You are currently viewing Market Snapshot 07.12.23- Finally A Reprieve

Market Snapshot 07.12.23- Finally A Reprieve

Good Wednesday AM,

Yes, finally a reprieve in the markets.

Today is CPI day and the print was weak. The all-important CPI data was bound at some time to show what we all inherently know, inflation is moderating. Bonds are having a strong and positive reaction. The 10yr is at 3.84% and down 25bps this week already, with mortgage bonds +60bps. We are back to the first level of Fibonacci, which is the 23% level. Now, whether it bounces and stays in this range or comes down into the next range remains to be seen. If we can close below 3.90 on the ten year (which right now, it looks like we will), we are likely to test 3.67 which is the next line (38% Fibonacci). That is an old level that we tested a million times over the last two months. Tomorrow, we have PPI. So that could sort of undo the party if it comes in stronger than expected. I don’t want to say it too loudly and anger the bond gods so will just say, while it is unlikely that data comes in strong, be ready as that could happen.

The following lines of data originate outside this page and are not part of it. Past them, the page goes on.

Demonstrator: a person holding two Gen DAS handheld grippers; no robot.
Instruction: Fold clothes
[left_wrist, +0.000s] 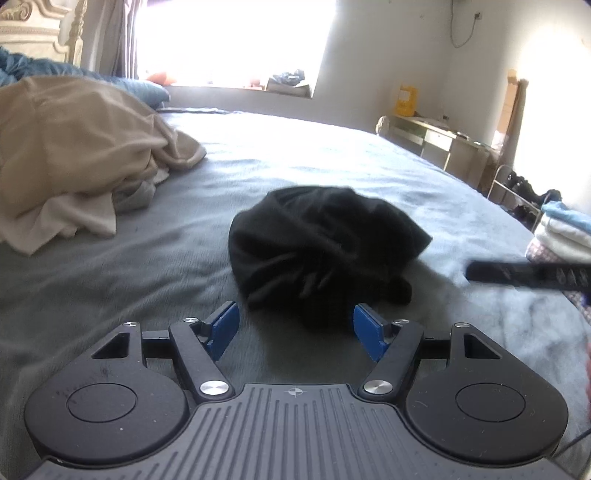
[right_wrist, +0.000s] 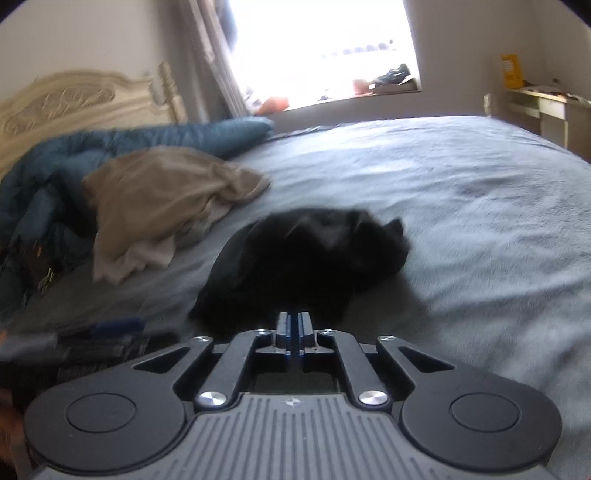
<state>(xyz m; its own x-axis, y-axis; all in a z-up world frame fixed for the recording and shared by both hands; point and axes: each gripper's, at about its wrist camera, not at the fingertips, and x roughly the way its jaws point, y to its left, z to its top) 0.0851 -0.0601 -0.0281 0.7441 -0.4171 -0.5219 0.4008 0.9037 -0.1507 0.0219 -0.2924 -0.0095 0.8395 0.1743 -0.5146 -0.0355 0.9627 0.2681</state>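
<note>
A crumpled black garment (left_wrist: 317, 251) lies in a heap on the grey-blue bedspread (left_wrist: 295, 155). My left gripper (left_wrist: 295, 332) is open, its blue pads (left_wrist: 223, 330) on either side of the heap's near edge, just short of it. My right gripper (right_wrist: 294, 328) has its jaws together right at the near edge of the black garment (right_wrist: 306, 258); I cannot tell whether cloth is pinched. The right gripper also shows at the right edge of the left wrist view (left_wrist: 528, 275). The left gripper shows blurred at lower left of the right wrist view (right_wrist: 92, 339).
A beige garment pile (left_wrist: 74, 155) lies to the left on the bed, also in the right wrist view (right_wrist: 159, 199), beside a blue duvet (right_wrist: 55, 177). Folded clothes (left_wrist: 561, 232) are stacked at the right. A desk (left_wrist: 436, 140) stands beyond the bed.
</note>
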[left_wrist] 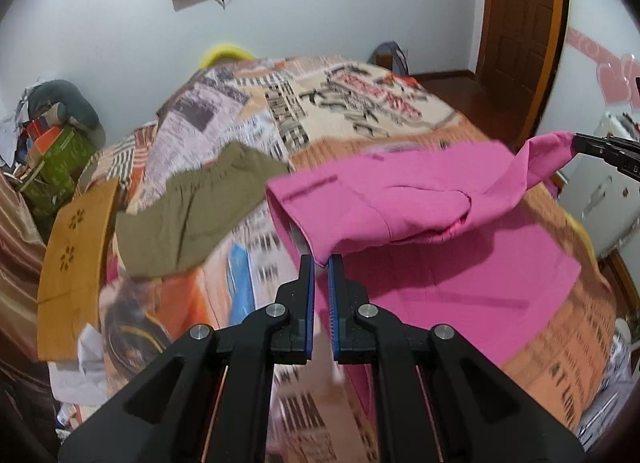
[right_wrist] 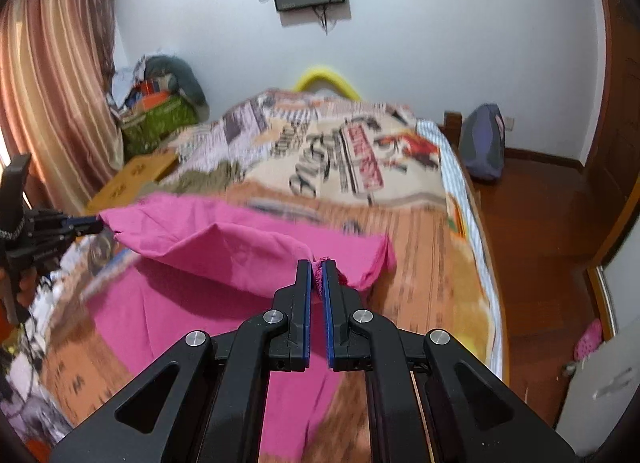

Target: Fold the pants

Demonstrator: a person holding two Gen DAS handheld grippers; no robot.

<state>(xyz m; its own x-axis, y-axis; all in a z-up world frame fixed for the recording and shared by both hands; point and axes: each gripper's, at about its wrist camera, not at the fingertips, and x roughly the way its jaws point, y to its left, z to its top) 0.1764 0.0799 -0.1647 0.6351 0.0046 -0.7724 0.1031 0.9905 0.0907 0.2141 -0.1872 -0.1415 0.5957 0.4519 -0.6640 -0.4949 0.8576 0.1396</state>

Fingers and toes are crossed.

Some interesting takeaways on CPI and inflation below. The piece regarding a different methodology here vs Europe in calculating CPI, raises my eyebrow (I guess I have one). Accounting should be accounting and a science, not art. Manipulating data irks me.

Inflation is cooling.

As always with the report, people will slice it in a bunch of different ways. Supercore inflation. Core inflation ex-shelter. You name it.

I liked this chart from Guy Berger of LinkedIn, showing a pronounced cooling for the Cleveland Fed’s Trimmed Mean CPI, which basically attempts to lop off outliers on both ends. There’s always noise, but hopefully this trend continues.

If core inflation came in just below 3%, the Federal Reserve would breathe a huge sigh of relief, stocks would head to the races and consumers could relax about the rising cost of living. It isn’t merely a dream: Measure U.S. price changes the way Europe does, and inflation was already there in May. Measure them as the U.S. does, and on Wednesday new figures are predicted by economists to show core inflation far higher, at 5% for June, James Mackintosh writes.

The U.S. and Europe use different methods to calculate inflation data.

U.S. core inflation—which excludes volatile food and energy—measured using the standard consumer-price index was 2.3 percentage points higher than the European-style inflation, known as the harmonized index of consumer prices. It is the biggest gap there has ever been.

Europe’s measure, known as HICP, doesn’t include the imaginary cost of what a homeowner would pay to rent their house, which makes up about a third of the U.S. core CPI. Known as “owners’ equivalent rent” or imputed rent, the measure has long had its critics. Exclude something that no one actually pays and core inflation’s looking basically fine.

Please remain safe and stay healthy, make today great!